There were some score or more sheets fastened together with a brass stud. The sheets were typed, the letterpress was in the form of a dialogue. In fact the whole formed a play-part from some comedy or drama.
"This is a most important. discovery," Moore observed. "Our friend must have been studying this on his way along and forgot it finally. We know now what I have suspected all along-that the man who impersonated you was by profession an actor. That is something gained."
Mazaroff caught a little of his companion's excitement.
"You can go farther," he cried. "You can find who this belongs to."
"Precisely what I am going to do," said Moore. "It is a fair inference that our man is playing in a new comedy or is taking the part of somebody else at short notice, or he could not have been learning this up in the cab. I have a friend who is an inveterate theatre-goer, a man who has a pecuniary interest in a number of playhouses, and I am in hopes that he may be able to locate this part for me. I'll see him at once."

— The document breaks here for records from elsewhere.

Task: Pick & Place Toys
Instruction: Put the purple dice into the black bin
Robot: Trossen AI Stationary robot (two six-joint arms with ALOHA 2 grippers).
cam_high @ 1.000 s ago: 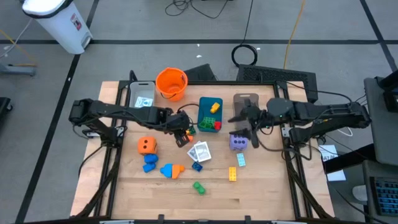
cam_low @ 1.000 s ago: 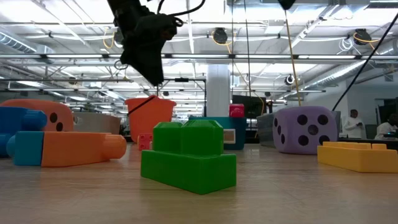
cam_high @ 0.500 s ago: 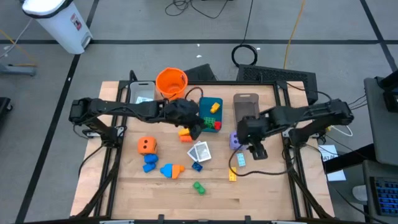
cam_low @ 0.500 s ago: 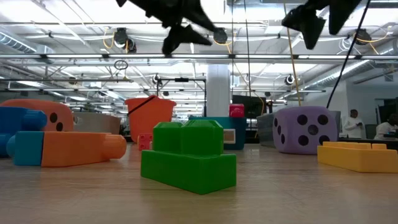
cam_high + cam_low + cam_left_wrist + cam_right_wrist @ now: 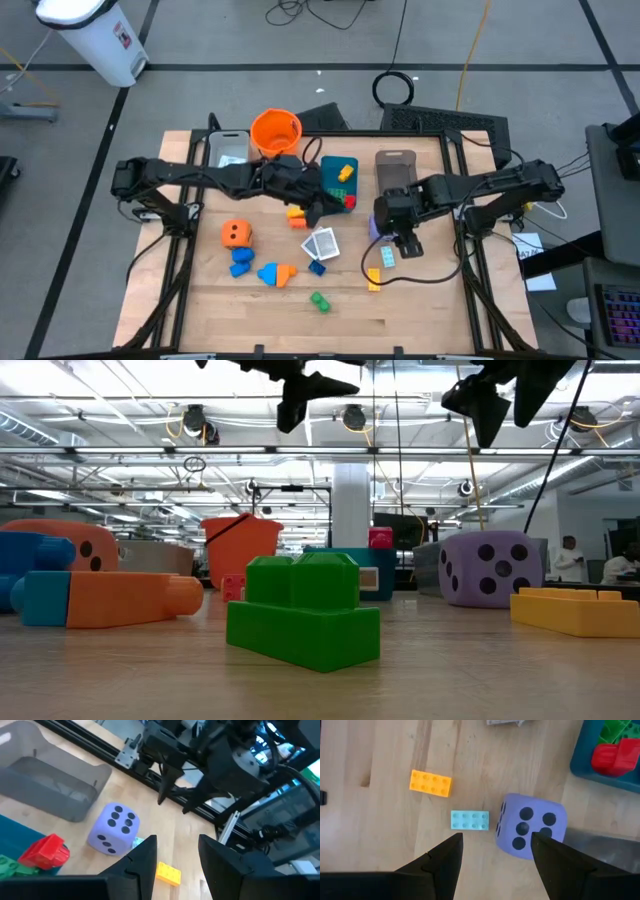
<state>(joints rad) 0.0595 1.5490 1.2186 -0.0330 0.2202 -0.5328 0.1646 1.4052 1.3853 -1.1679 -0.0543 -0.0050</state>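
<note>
My left gripper [image 5: 177, 840] is open and empty, held high and nearly level over the near edge of the teal tray [image 5: 338, 185], which holds yellow, green and red bricks. An orange brick [image 5: 297, 213] lies on the table under that arm. My right gripper [image 5: 496, 836] is open and empty. It points steeply down from high above the purple die [image 5: 532, 832] and the light blue brick [image 5: 470, 820]. A yellow brick [image 5: 430, 783] lies just beyond them. In the high view the right gripper [image 5: 398, 240] covers most of the die. Both grippers, the left [image 5: 335, 382] and the right [image 5: 497, 405], show at the top of the low view.
At the back stand an orange bucket [image 5: 276, 133], a clear tray [image 5: 228, 150] and a grey tray [image 5: 395, 170]. An orange die [image 5: 235, 234], blue bricks [image 5: 241, 260], a blue-and-orange brick [image 5: 277, 273], white cards [image 5: 322, 243] and a green brick [image 5: 320, 301] lie on the near half.
My left gripper has risen and tipped up from pointing down to nearly level, swinging toward the table's right over the teal tray. My right gripper has tipped from nearly level to steeply down, sinking and moving toward the near edge, over the purple die.
</note>
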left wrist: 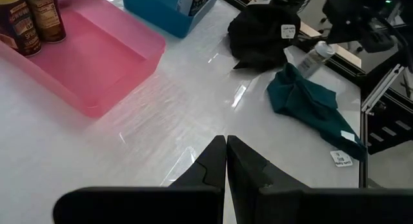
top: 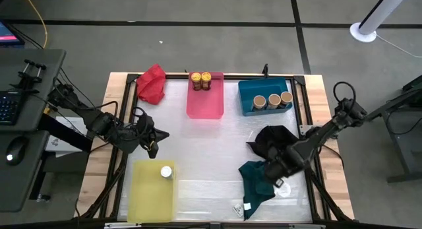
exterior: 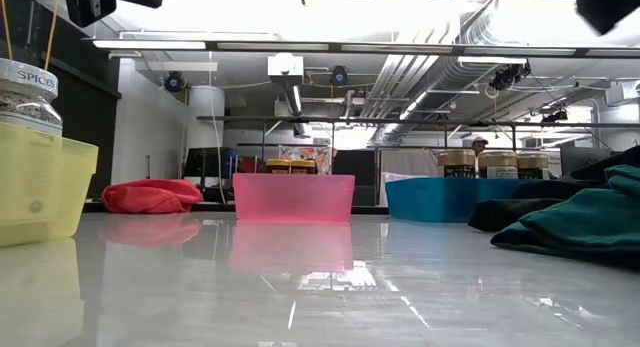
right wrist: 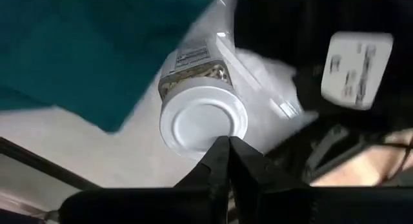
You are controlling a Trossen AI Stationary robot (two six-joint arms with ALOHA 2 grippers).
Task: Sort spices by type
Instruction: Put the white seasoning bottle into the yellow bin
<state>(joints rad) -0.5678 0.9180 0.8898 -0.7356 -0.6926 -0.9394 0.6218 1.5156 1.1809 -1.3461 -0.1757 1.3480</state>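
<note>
A white-lidded jar [right wrist: 197, 104] lies on its side on the table, partly under the teal cloth [right wrist: 97, 50]. It also shows by the table's right edge [top: 285, 188]. My right gripper [right wrist: 226, 145] is shut, its tips at that jar's lid. My left gripper [left wrist: 226, 143] is shut and hovers over bare table near the yellow tray [top: 142, 202], holding nothing. One white-lidded jar [top: 166, 171] stands in the yellow tray. Two yellow-lidded jars [top: 201, 80] stand in the pink tray [top: 206, 107]. Three tan-lidded jars [top: 272, 100] stand in the blue tray [top: 247, 97]. My right gripper comes at the lying jar end-on, its shut fingertips [right wrist: 219, 153] meeting the rim of the white lid [right wrist: 206, 130]. I cannot tell whether they touch it. The jar rests with its side on the table.
A red cloth [top: 151, 84] lies at the far left corner and a black cloth [top: 275, 140] lies beside the teal cloth [top: 257, 183]. A small white tag [top: 237, 206] lies near the table's near edge. A dark frame rims the table, and bare surface spreads across its middle.
</note>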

Moore drove away without further delay to Ebury Street, where dwelt the Honourable Jimmy Manningtree, an old young man with a strong taste for the drama, and a good notion of getting value for the money he was fond of investing therein. He was an apple-faced individual with a keen eye and a marvellous memory for everything connected with the stage.
"Bet you I'll fit that dialogue to the play like a shot," he said when Moore had explained his errand. "Have some breakfast?"
Moore declined. Until he had identified his man, food was a physical impossibility. Hungry as he was he felt that the first mouthful would choke him. He took up a cigarette and lay back in a chair whilst Manningtree pondered over the type-written sheets before him.
"Told you I'd name the lady," he cried presently. "I don't propose to identify and give the precise name of the character, because you'll be able to do that for yourself by following the play carefully."
"But what is the name of the play?" Moore asked impatiently.
"It is called 'Noughts and Crosses,' one of the most popular comedies we have ever run at the Thespian. If you weren't so buried in your stories and your medicine mysteries at the War Office, you might have seen all about it in last Monday's papers. Go and see the show-I'll give you a box."